Report all lines in the records that hold the string "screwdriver".

__________

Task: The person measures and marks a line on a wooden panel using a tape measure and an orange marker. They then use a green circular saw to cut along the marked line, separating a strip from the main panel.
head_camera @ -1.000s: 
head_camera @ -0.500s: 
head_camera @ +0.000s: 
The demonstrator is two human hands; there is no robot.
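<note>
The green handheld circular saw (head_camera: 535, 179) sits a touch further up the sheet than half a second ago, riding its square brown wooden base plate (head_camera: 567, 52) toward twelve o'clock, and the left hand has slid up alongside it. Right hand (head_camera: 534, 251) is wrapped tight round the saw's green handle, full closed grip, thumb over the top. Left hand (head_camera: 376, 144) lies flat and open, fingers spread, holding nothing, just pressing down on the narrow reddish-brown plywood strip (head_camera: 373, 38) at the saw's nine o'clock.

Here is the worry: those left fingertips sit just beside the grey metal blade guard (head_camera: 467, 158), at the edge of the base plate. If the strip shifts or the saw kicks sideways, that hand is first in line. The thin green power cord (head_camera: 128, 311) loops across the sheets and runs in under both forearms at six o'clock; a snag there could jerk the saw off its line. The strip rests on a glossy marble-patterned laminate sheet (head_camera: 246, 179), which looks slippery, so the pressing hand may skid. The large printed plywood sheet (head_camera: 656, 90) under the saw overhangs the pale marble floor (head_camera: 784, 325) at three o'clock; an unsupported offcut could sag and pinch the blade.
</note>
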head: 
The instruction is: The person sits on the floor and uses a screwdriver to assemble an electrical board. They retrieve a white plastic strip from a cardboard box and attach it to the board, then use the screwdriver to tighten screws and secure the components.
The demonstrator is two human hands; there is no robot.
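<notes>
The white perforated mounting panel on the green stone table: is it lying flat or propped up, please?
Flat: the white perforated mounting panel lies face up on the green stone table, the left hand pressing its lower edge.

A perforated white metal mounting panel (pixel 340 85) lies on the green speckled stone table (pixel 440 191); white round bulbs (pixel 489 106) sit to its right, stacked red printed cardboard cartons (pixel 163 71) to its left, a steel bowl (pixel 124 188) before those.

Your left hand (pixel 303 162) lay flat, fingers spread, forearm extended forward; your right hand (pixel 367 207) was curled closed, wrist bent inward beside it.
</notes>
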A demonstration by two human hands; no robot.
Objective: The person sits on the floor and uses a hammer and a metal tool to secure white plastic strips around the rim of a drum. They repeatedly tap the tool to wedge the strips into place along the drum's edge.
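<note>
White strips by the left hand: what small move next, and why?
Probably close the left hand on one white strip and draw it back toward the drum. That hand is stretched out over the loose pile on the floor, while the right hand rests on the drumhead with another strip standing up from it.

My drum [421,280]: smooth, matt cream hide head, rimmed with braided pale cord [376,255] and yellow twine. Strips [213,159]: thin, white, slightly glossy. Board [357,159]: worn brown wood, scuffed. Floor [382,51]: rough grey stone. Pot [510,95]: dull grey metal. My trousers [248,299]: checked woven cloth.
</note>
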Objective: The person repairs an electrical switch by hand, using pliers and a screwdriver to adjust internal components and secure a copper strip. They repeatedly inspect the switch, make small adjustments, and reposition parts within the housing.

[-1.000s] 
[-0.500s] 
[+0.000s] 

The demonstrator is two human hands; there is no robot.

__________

■ **Task solution**
The instruction is: The person sits on the floor and uses a screwdriver to assemble an electrical board. They retrieve a white plastic strip from a cardboard box and attach it to the board, then use the screwdriver to tighten screws and secure the components.
Objective: The person repairs an electrical switch by hand, using pliers and a screwdriver to adjust internal components and secure a copper strip. They repeatedly inspect the switch, make small adjustments, and reposition parts within the housing.

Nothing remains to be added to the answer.